» REQUIRED WORK:
From the records below, transcribe exactly the lines that begin at the line with "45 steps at" and end at the line with "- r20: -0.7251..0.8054", both included.
§ §
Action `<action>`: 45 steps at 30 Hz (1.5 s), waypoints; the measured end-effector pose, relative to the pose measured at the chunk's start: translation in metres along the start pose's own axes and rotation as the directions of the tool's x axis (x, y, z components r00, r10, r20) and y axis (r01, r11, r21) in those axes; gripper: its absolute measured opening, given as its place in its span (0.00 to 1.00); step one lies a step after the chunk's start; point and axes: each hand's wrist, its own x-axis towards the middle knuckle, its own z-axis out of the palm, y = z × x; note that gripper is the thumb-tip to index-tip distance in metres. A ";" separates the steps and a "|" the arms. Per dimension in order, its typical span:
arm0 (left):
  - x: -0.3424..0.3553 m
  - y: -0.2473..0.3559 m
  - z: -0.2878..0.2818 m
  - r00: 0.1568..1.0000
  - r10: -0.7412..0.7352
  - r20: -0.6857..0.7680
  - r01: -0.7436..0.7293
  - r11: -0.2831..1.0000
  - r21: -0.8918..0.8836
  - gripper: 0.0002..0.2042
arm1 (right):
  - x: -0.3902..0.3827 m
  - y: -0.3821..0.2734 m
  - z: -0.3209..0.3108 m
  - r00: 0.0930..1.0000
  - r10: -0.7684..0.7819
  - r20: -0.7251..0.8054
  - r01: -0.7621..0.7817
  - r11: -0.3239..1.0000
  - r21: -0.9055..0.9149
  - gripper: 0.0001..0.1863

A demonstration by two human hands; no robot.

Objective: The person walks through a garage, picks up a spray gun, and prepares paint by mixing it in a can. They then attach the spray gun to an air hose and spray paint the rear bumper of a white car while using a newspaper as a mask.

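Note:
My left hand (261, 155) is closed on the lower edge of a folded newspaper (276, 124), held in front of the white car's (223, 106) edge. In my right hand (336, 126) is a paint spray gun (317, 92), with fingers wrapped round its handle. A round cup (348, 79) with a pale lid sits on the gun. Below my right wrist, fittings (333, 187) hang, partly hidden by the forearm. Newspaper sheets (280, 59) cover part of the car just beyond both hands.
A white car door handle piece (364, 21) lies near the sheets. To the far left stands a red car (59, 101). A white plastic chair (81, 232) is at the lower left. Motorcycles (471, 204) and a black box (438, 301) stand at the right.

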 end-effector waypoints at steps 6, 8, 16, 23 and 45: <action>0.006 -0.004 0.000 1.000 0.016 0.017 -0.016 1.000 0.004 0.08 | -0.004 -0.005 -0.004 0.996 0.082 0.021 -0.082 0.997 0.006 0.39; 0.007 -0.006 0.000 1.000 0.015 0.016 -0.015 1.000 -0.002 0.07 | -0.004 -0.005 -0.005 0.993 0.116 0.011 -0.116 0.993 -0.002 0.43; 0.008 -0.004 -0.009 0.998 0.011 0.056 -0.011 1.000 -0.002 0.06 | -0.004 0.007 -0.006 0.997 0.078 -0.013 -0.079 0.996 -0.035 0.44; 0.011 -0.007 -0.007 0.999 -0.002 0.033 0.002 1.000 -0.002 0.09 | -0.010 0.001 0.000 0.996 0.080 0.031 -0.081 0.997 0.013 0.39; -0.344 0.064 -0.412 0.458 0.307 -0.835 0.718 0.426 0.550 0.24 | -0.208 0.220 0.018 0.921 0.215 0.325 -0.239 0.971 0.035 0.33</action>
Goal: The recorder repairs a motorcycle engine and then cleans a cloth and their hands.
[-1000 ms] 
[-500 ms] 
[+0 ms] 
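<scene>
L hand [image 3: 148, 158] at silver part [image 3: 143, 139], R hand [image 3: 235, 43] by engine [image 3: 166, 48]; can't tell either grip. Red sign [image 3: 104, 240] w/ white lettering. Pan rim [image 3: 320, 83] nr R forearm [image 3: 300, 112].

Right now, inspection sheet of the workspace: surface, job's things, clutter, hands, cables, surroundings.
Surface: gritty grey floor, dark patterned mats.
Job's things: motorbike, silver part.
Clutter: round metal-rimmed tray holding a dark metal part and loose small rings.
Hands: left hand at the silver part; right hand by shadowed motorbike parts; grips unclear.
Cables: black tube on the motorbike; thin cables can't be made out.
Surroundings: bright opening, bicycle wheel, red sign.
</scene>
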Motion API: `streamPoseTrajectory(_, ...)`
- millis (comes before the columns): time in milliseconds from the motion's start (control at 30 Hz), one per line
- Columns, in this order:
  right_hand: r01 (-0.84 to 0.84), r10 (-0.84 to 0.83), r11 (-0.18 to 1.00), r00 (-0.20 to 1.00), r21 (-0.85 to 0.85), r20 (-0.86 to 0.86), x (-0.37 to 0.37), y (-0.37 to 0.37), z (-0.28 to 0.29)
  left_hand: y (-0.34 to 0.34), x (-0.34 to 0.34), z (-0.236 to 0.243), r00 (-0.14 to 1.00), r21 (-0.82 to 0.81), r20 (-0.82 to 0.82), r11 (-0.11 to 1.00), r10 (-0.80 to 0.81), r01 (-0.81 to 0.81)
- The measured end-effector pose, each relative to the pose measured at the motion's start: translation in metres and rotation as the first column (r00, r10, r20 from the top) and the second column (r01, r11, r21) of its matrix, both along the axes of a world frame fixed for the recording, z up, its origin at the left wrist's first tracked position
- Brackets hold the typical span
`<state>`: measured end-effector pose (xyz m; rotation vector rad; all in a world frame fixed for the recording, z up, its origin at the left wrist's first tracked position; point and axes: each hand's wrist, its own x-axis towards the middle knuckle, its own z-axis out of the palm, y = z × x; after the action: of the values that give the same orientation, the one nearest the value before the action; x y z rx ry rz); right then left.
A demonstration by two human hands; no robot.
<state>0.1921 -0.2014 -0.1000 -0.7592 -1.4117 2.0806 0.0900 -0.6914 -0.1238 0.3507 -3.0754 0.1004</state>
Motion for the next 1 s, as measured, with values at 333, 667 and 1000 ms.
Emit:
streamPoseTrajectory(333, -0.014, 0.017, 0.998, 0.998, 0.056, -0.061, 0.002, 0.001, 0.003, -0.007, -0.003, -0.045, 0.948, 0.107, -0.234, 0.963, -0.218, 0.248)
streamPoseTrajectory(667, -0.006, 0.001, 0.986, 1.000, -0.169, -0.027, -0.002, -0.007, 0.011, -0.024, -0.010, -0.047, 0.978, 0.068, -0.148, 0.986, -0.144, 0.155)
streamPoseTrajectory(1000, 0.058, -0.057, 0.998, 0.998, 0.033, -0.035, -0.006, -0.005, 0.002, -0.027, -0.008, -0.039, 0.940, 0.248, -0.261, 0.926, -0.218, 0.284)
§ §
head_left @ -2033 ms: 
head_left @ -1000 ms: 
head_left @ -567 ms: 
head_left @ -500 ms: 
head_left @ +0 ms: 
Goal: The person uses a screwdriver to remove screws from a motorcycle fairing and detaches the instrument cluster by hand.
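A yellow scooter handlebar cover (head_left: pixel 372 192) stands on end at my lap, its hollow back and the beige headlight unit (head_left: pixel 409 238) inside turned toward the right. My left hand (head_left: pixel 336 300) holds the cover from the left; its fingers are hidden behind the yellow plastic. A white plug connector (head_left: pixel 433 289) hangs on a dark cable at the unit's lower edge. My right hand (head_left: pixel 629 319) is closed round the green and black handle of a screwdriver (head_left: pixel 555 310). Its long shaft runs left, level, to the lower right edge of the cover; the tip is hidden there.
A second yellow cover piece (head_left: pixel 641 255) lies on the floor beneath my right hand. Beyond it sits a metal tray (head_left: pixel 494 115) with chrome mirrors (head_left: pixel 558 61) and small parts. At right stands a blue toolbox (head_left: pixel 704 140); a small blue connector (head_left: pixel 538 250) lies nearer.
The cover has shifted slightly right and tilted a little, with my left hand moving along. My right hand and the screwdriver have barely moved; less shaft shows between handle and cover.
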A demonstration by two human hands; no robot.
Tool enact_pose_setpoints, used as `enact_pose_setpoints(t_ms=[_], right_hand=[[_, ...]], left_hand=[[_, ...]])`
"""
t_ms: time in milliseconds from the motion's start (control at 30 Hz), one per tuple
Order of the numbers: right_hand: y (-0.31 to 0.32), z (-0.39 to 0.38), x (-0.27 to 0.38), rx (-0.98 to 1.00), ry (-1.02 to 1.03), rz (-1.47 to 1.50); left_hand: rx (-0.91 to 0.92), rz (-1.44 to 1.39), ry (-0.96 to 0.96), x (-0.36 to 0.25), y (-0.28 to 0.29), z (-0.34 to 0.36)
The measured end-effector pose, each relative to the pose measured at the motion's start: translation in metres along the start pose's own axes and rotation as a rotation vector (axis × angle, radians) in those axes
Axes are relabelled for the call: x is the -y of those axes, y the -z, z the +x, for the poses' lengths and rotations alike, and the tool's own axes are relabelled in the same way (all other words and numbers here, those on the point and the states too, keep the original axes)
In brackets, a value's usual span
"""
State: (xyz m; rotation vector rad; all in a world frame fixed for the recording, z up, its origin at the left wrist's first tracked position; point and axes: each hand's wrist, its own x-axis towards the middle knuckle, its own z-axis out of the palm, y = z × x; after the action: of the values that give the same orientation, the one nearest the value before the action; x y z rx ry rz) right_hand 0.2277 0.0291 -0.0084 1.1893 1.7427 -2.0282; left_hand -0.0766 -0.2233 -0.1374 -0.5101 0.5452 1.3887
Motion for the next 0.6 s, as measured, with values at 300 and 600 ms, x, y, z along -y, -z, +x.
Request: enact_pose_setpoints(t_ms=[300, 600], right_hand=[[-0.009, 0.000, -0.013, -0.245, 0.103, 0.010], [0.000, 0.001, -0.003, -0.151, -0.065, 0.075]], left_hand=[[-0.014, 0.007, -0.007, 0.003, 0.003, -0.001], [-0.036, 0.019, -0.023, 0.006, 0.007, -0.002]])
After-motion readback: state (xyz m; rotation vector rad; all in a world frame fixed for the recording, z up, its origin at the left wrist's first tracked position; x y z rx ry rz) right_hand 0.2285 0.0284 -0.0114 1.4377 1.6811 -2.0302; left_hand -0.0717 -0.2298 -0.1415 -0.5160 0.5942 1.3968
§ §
» THE ANSWER:
Action `<action>`: 45 steps at 30 Hz (1.5 s), waypoints; the measured end-effector pose, relative to the pose measured at the chunk's start: translation in metres along the start pose's own axes and rotation as the directions of the tool's x axis (x, y, z components r00, r10, r20) and y axis (r01, r11, r21) in those axes; gripper: its absolute measured opening, given as its place in its span (0.00 to 1.00); step one lies a step after the chunk's start; point and axes: each hand's wrist, its own x-axis towards the middle knuckle, its own z-axis out of the palm, y = z × x; note that gripper is the thumb-tip to index-tip distance in metres. A ";" separates the steps and a "|" the arms. Per dimension in order, its typical span:
arm0 (left):
  - x: -0.3424..0.3553 m
  - y: -0.2473..0.3559 m
  - z: -0.2878..0.2818 m
  - r00: 0.1568..1.0000
  - r10: -0.7412..0.7352
  - r20: -0.6857..0.7680
  - r01: -0.7436..0.7293
  - r11: -0.2831..1.0000
  - r21: -0.8918..0.8836
  - gripper: 0.0002..0.2042
arm1 (right):
  - x: -0.3902..0.3827 m
  - y: -0.3821..0.2734 m
  - z: -0.3209..0.3108 m
  - r00: 0.0930..1.0000
  - r10: -0.7684..0.7819
  - r20: -0.7251..0.8054

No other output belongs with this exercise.